Verbesserte Liquidität bei US-Staatsanleihen treibt BTC ins Schwanken nach oben; Krypto-ETFs verzeichnen innerhalb einer Woche massive Zuflüsse von 2,6 Milliarden US-Dollar

Die Liquiditätsspritze in US-Staatsanleihen führt dazu, dass Kapital wieder in risikoreiche Assets zurückkehrt. Die kurzfristige Marktstimmung erholt sich zwar, doch geopolitische Störfaktoren bleiben das wesentliche Risiko für Rücksetzer.

BTC erlebte in der vergangenen Woche einen kräftigen Rückprall, ausgelöst durch die Ausweitung des Rückkaufprogramms des US-Finanzministeriums für Staatsanleihen. Zeitweise kam BTC bis nahe an das Hoch von 79.000 US-Dollar heran.
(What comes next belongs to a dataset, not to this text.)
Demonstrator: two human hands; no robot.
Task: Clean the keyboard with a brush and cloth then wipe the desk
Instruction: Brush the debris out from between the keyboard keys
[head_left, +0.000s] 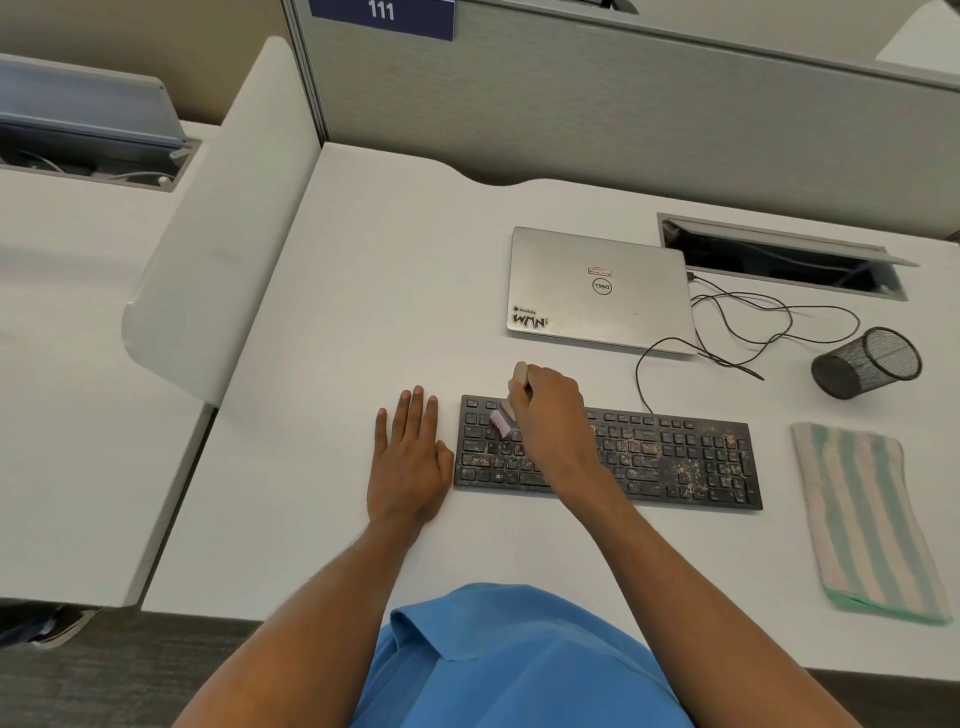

Vor dem Hintergrund verbesserter makroökonomischer Liquidität verzeichneten US-Spot-BTC-ETFs in der vergangenen Woche einen Nettozufluss von 1,92 Milliarden US-Dollar – den größten wöchentlichen Mittelzufluss seit 2026.

ETH folgte im Gleichschritt mit einem starken Rebound und durchbrach die Marke von 2.450 US-Dollar. Die Spot-ETH-ETFs verzeichneten in der vergangenen Woche einen Nettozufluss von nahezu 700 Millionen US-Dollar. Das zeigt, dass institutionelles Kapital nach der Verbesserung der makroökonomischen Erwartungen nun auch beim zweitgrößten Krypto-Asset schneller weiter in die breite Anlageklasse diffundiert.

Als Nächstes kommt es vor allem auf Folgendes an: Die Rede des Fed-Vorsitzenden auf dem Jackson-Hole-Treffen sowie die neuesten PCE-Inflationsdaten. Glaubst du, dass dieser ETF-Geldstrom ausreicht, um BTC über 80.000 US-Dollar hinauszutreiben?